▶ Your instructions: Lines from the material below that hold the string "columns" are what is needed; copy each of them.

▶ Data:
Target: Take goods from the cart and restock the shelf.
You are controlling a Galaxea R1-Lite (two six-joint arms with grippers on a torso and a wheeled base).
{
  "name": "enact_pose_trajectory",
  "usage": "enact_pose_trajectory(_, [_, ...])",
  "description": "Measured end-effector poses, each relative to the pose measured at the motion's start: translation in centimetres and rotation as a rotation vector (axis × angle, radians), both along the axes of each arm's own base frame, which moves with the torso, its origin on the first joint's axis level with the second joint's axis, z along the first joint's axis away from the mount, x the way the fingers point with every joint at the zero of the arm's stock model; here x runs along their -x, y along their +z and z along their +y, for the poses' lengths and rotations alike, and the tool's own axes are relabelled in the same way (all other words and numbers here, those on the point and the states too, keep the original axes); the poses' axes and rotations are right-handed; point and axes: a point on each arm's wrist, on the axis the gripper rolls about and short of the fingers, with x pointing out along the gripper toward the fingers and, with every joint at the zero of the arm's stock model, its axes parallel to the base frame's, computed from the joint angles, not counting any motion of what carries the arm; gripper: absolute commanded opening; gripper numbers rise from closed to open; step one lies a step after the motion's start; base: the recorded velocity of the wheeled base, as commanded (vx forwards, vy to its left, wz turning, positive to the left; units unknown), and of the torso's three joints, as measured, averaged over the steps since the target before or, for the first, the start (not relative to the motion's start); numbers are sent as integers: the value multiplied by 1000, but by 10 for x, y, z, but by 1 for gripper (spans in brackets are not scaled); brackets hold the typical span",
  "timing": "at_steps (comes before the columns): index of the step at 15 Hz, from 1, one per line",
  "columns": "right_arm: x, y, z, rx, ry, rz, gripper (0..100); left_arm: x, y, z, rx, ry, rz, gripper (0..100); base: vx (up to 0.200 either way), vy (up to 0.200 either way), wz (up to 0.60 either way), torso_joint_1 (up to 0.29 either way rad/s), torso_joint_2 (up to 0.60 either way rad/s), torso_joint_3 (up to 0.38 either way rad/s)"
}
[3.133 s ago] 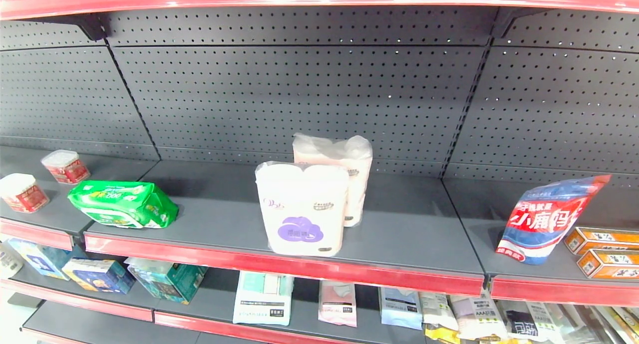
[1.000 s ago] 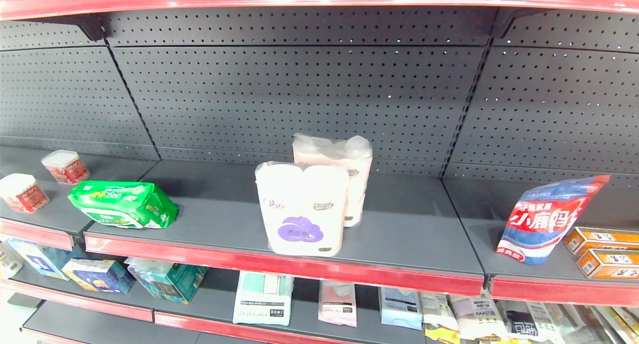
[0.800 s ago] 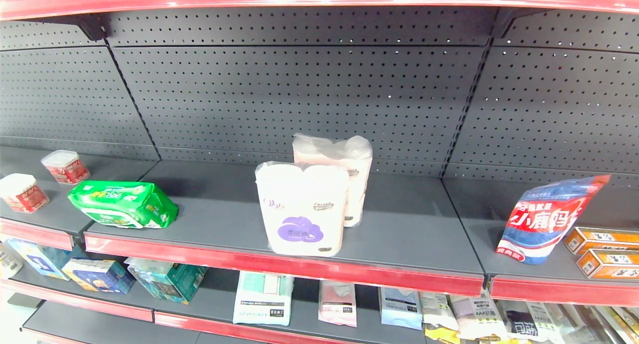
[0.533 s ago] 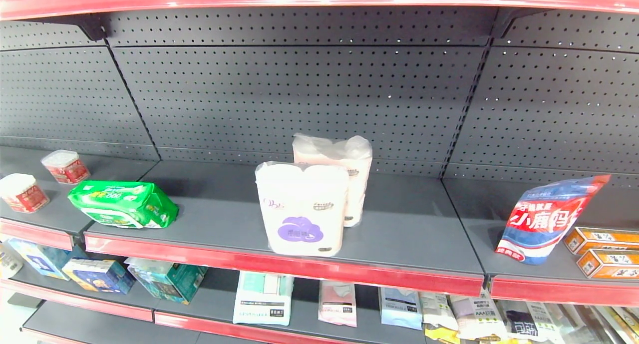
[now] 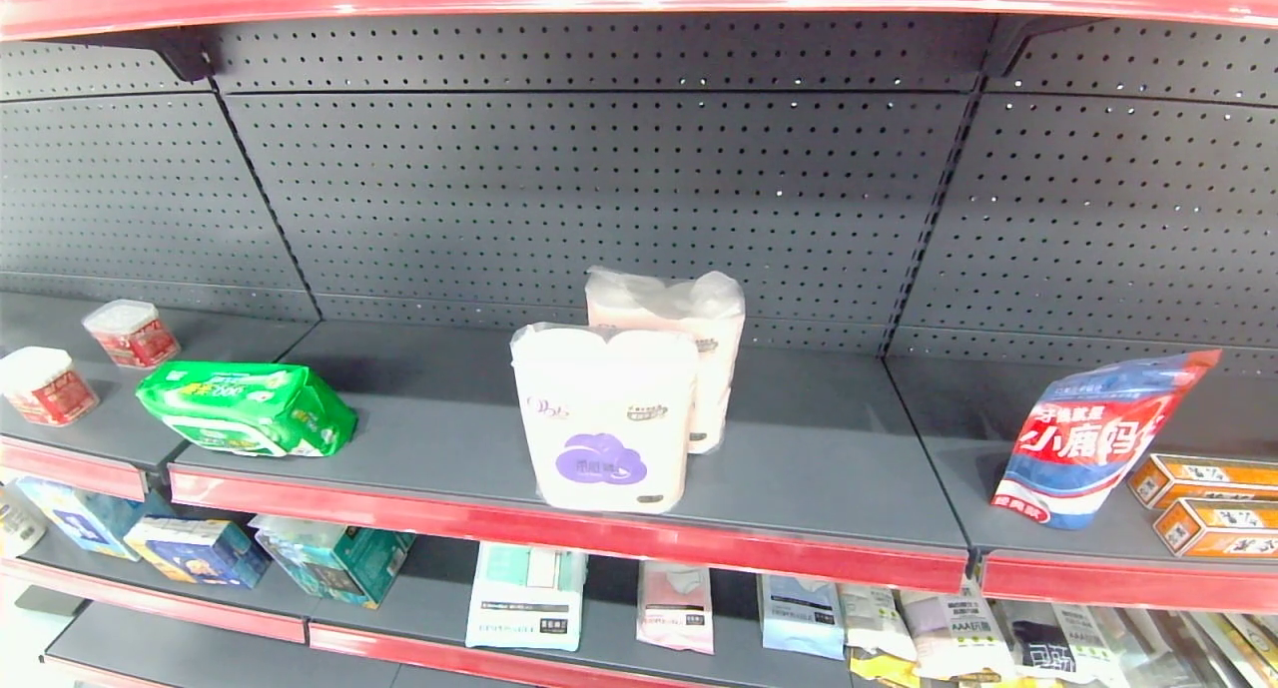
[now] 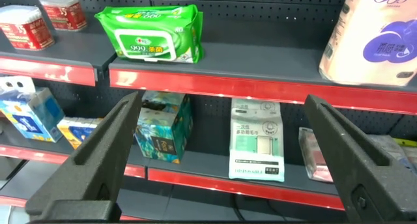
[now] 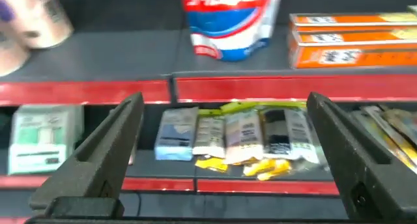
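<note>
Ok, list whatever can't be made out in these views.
- Head view: the rear tissue pack has its lower front hidden by the front tissue pack.
- Head view: the orange boxes are cut off by the picture's edge, so their full length is unknown.
- Right wrist view: the packets on the lower shelf are too blurred to identify.

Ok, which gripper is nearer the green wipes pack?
Left. The left gripper, open, sits just below and in front of the green wipes pack. The right gripper, open, sits below the red-and-blue bag, far to the pack's right.
</note>
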Motion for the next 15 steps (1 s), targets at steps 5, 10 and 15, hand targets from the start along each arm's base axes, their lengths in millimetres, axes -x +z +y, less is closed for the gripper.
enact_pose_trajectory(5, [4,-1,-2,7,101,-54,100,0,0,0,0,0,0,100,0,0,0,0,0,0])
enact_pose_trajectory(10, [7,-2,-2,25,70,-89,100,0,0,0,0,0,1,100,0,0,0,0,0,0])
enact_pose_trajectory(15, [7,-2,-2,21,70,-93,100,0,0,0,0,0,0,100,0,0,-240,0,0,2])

▶ Solution to the problem:
  "timing": "at_steps (comes before the columns): index of the step at 15 Hz, from 1, one per line",
  "columns": "right_arm: x, y, z, rx, ry, rz, gripper (0..100); left_arm: x, y, z, rx, ry, rz, gripper (0..100); base: vx (up to 0.200 either way), vy (up to 0.200 either way), wz (up to 0.60 either way), torso_joint_1 (up to 0.29 either way rad/s), torso_joint_2 (up to 0.60 either way rad/s), torso_joint_3 (up to 0.38 either way rad/s)"

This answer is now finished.